The car inched forward. We were in front of the Citrons’ house now, two away from mine. No lights were on—not even a timer lamp. Rachel chewed on her lower lip. We were at the Kadisons’ house now, nearing my driveway. It was one of those situations people describe as “too quiet,” as if the world had frozen, as if all you saw, even animate objects, were trying to stay still.

“This has to be a setup,” she said.

I was just about to ask her what we should do—pull back, park and walk, call the cops for help?—when the first bullet shattered the front windshield. Shards of glass smacked my face. I heard a short scream. Without conscious thought, I ducked my head and raised my forearm. I looked down and saw blood.

“Rachel!”

The second shot zinged so close to my head that I felt it in my hair. The impact hit my seat with a sound like a pillowy wallop. Instincts took over again. But this time it had a mission, a direction of sorts. I hit the accelerator.

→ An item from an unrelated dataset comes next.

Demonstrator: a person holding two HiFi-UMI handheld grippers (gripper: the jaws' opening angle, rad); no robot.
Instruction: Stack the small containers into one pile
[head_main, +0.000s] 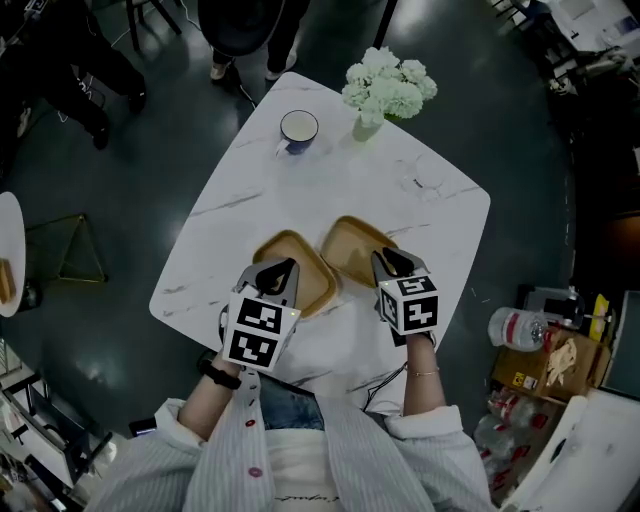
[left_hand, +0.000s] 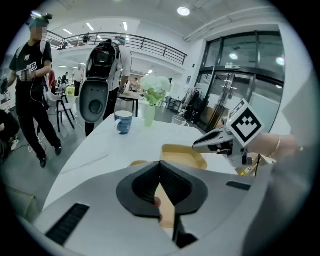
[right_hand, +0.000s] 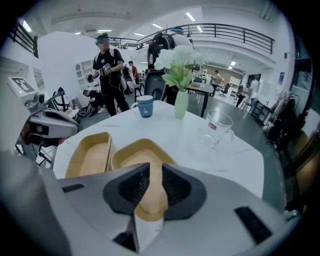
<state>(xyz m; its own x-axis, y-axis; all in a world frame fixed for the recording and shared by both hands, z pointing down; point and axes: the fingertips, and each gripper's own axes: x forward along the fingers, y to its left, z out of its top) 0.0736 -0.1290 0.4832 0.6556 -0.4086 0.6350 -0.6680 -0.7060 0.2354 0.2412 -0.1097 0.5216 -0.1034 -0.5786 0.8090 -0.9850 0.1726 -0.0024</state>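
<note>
Two shallow tan containers lie side by side on the white marble table. The left container is under my left gripper. That gripper's jaw tips meet, and a thin strip of tan shows lower down between them. The right container is under my right gripper. Its jaws stand apart and the container's near rounded end fills the gap. I cannot tell whether the pads touch the container. Both containers look flat on the table.
A blue mug and a green vase of white flowers stand at the table's far side. A clear glass mug is at the far right. People stand beyond the far edge. A bottle and boxes are on the floor at the right.
</note>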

The car lurched forward.

The human brain is an amazing instrument. No computer can duplicate it. It can process millions of stimuli in hundredths of a second. That was, I guess, what was going on now. I was hunched over in the driver’s seat. Someone was taking shots at me. The base part of my brain wanted to flee, but something farther along the evolutionary path realized that there might be a better way.